▸ WHAT IS BEING ASKED: Beginning with the line that contains "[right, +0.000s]", copy each subsequent line of the data below through the last one, including both ends but not the pictures.

——

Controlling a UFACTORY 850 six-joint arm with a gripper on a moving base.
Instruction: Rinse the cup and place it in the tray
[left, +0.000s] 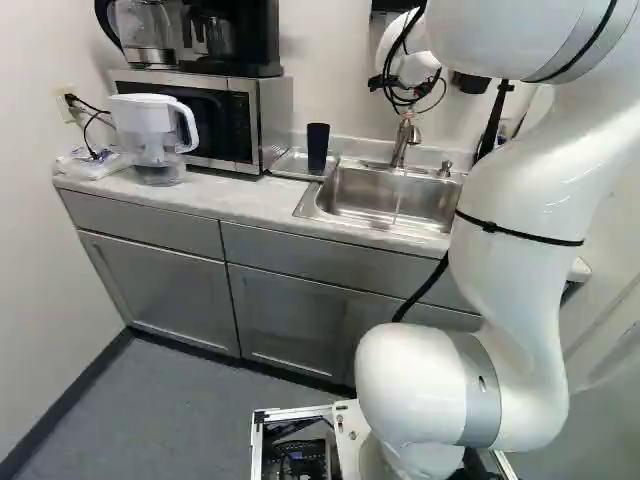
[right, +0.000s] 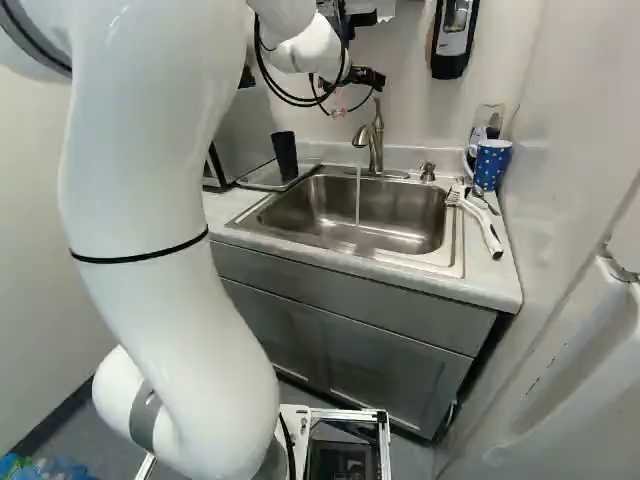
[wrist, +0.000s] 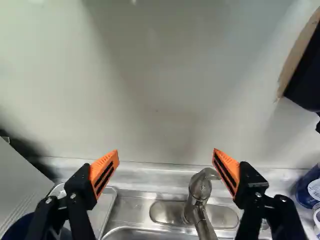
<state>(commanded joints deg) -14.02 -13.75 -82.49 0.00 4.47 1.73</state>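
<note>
Orange pads stand well apart on the hand, raised over the back of the sink, where the faucet pours a thin stream of water. Left of the sink, a dark cup stands on the tray.

The white arm hides part of the bench right of the sink in the left base view, and much of the stretch to its left in the right base view. A dark curve outside one finger in the wrist view is cut off, too little of it showing to name.

The left base view alone shows a water pitcher and a coffee maker left of the sink, the latter atop a microwave. Right of the sink, the right base view shows a polka-dot mug and a white-handled brush, with a black-and-white dispenser on the wall above.

The pale bench tops gray cabinets around the sink; below lies a blue-gray floor.
</note>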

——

▸ RESPONSE TO THE TASK:
[right, +0.000s] 
[wrist, +0.000s] 
<state>(commanded joints deg) -14.02 -13.75 -82.49 0.00 4.47 1.73</state>
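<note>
Orange pads stand well apart on the hand, raised over the back of the sink, where the faucet pours a thin stream of water. Left of the sink, a dark cup stands on the tray.

The white arm hides part of the bench right of the sink in the left base view, and much of the stretch to its left in the right base view. A dark curve outside one finger in the wrist view is cut off, too little of it showing to name.

The left base view alone shows a water pitcher and a coffee maker left of the sink, the latter atop a microwave. Right of the sink, the right base view shows a polka-dot mug and a white-handled brush, with a black-and-white dispenser on the wall above.

The pale bench tops gray cabinets around the sink; below lies a blue-gray floor.
</note>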

There's nothing left to add to the output.